Share with your CTO
DDN is making a direct bet that the next enterprise AI bottleneck isn’t GPUs, it’s the storage layer feeding them. The company’s Infinia 2.4 release, announced at the RAISE Summit in Paris, adds multi-tenancy, identity management, quota enforcement, and initial POSIX support to its AI data platform. The update targets production inference environments, specifically RAG pipelines, agentic AI, and large-scale model serving, where GPU idle time caused by slow data access translates directly into wasted capital. Named customers include NVIDIA, xAI, Salesforce, and Mistral.
What this means for your business
The organizations most exposed to this story are running shared GPU clusters across multiple teams or business units and discovering that governance didn’t ship with the hardware. Multi-tenancy in storage, meaning the ability to isolate workloads, enforce quotas, and manage identities across different organizational units on a single physical infrastructure, is the capability that turns a pile of expensive accelerators into something a CTO can actually hand to the CFO and defend. If your AI infrastructure is still single-tenant, you’re paying for separation you don’t need or absorbing risk you can’t audit.
DDN’s framing around “cost per token” is worth taking seriously, even though the company, which sells into the very infrastructure gap it’s describing, has an obvious interest in making that metric feel urgent. The specific claim it’s building toward is that storage latency, not model architecture or chip count, is where inference efficiency degrades in production. That’s plausible for RAG-heavy workloads, where retrieval from external data stores happens on every query, but it’s overstated for batch inference jobs where data is preloaded. The KV cache acceleration feature, which speeds up the memory layer that stores intermediate computation results during inference, matters most at high concurrency, which is exactly the multi-tenant scenario Infinia 2.4 is designed for. The two capabilities reinforce each other, which is a coherent product story even if the benchmark headlines are missing.

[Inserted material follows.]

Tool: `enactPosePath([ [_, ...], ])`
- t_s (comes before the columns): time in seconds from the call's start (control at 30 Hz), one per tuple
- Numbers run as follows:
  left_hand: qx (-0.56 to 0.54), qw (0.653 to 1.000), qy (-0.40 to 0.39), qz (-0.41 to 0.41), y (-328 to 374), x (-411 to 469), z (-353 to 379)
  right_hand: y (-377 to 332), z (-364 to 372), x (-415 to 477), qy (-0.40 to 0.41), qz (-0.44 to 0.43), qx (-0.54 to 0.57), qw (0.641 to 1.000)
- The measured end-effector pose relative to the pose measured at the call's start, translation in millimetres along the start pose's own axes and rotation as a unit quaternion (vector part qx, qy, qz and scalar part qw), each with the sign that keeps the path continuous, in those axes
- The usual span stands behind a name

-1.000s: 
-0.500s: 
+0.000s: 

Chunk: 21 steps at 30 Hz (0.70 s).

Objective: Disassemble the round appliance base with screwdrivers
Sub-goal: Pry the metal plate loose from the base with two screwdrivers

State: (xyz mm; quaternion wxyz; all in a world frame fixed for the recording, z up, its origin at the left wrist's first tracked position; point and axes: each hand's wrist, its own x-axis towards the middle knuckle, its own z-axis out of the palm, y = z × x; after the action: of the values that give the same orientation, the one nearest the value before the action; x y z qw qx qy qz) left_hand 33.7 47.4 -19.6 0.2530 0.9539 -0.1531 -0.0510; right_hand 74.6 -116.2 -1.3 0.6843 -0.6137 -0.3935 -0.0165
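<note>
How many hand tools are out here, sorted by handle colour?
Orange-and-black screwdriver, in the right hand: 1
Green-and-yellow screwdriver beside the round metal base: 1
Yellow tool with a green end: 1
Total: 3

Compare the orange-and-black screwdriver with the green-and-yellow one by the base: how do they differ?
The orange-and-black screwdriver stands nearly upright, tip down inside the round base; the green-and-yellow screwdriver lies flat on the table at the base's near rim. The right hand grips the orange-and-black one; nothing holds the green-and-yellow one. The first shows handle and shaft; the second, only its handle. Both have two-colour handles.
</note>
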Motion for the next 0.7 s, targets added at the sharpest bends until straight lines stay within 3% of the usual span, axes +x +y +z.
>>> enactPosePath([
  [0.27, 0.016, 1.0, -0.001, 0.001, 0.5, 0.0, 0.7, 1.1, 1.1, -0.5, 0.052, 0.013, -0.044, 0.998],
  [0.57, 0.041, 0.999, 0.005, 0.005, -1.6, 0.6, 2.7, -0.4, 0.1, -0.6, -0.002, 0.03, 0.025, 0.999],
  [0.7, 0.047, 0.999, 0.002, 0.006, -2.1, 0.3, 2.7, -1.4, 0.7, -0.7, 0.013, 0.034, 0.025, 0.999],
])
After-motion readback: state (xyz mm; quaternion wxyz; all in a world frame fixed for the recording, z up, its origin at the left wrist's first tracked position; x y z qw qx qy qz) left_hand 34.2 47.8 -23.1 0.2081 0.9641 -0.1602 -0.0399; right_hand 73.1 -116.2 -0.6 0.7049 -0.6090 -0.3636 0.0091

The POSIX addition is the signal to watch for legacy integration. Object storage like S3 is native to cloud-born AI workloads, but a meaningful portion of enterprise AI pipelines still depend on file system interfaces that expect POSIX semantics, the standard rules governing how applications read and write files. Limiting the initial release to Red Hat Enterprise Linux and Ubuntu with “defined throughput commitments” rather than full parity is honest scoping, but it means shops running mixed or non-standard environments should treat this as a roadmap item, not a shipping feature. The renewal decision this reshapes is whether your current parallel file system vendor, the one holding the POSIX contract today, is still the right answer when DDN is demonstrably closing that gap from the object storage direction.

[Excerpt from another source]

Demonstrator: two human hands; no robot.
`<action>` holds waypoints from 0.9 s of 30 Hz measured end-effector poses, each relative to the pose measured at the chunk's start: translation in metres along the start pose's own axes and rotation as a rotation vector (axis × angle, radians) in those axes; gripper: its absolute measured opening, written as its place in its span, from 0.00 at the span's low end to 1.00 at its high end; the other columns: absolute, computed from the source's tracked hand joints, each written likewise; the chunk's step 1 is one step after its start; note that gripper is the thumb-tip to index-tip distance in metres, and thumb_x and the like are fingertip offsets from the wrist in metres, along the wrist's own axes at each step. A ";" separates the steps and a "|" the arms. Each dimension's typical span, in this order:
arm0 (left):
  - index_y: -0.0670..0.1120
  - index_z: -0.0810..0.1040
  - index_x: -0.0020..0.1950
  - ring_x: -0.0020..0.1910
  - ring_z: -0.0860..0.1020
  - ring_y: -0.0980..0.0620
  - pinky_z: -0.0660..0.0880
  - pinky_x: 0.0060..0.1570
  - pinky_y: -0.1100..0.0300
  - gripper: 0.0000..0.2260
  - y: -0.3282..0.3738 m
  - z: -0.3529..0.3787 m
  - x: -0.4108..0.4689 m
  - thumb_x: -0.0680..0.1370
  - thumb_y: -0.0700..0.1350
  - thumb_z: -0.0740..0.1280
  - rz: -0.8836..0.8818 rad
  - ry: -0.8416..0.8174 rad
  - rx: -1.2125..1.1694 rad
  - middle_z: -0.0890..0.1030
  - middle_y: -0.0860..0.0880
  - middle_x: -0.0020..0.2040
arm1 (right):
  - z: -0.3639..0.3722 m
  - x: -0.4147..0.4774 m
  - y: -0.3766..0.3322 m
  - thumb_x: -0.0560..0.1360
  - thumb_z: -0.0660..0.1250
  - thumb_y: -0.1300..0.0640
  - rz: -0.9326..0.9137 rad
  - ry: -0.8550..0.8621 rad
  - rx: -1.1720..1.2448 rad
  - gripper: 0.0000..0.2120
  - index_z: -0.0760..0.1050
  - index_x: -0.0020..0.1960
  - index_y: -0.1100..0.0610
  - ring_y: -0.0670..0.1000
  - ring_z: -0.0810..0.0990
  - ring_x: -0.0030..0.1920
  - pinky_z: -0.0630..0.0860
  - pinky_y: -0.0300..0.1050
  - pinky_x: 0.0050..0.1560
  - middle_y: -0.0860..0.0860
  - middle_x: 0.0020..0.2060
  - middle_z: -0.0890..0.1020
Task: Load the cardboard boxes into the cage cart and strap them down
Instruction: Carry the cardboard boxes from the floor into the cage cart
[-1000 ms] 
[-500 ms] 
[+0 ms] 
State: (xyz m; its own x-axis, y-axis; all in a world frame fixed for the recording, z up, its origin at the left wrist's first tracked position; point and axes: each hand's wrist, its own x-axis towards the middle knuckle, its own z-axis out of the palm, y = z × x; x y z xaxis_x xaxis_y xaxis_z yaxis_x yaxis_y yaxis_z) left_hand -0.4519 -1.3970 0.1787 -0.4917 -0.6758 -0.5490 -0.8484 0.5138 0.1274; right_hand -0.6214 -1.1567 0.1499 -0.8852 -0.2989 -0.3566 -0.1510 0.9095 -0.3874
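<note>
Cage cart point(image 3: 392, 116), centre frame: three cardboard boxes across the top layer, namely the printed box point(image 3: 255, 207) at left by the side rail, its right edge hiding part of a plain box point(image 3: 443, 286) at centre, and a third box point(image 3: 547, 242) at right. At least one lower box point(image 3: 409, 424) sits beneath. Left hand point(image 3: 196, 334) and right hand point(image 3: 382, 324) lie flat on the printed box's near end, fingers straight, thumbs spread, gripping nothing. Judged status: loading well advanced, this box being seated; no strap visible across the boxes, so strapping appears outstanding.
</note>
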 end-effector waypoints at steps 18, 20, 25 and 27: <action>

Concept deep-dive: KV cache
During inference, a large language model repeatedly references earlier parts of a conversation or document to generate each new word. The KV cache stores those intermediate attention calculations in fast memory so the model doesn’t recompute them from scratch on every step, analogous to keeping a running tab open rather than recalculating a restaurant bill after each course. When that cache is slow or unavailable, GPUs stall waiting for data. Accelerating it at the storage layer, not just in GPU memory, is DDN’s core performance claim for high-concurrency inference environments.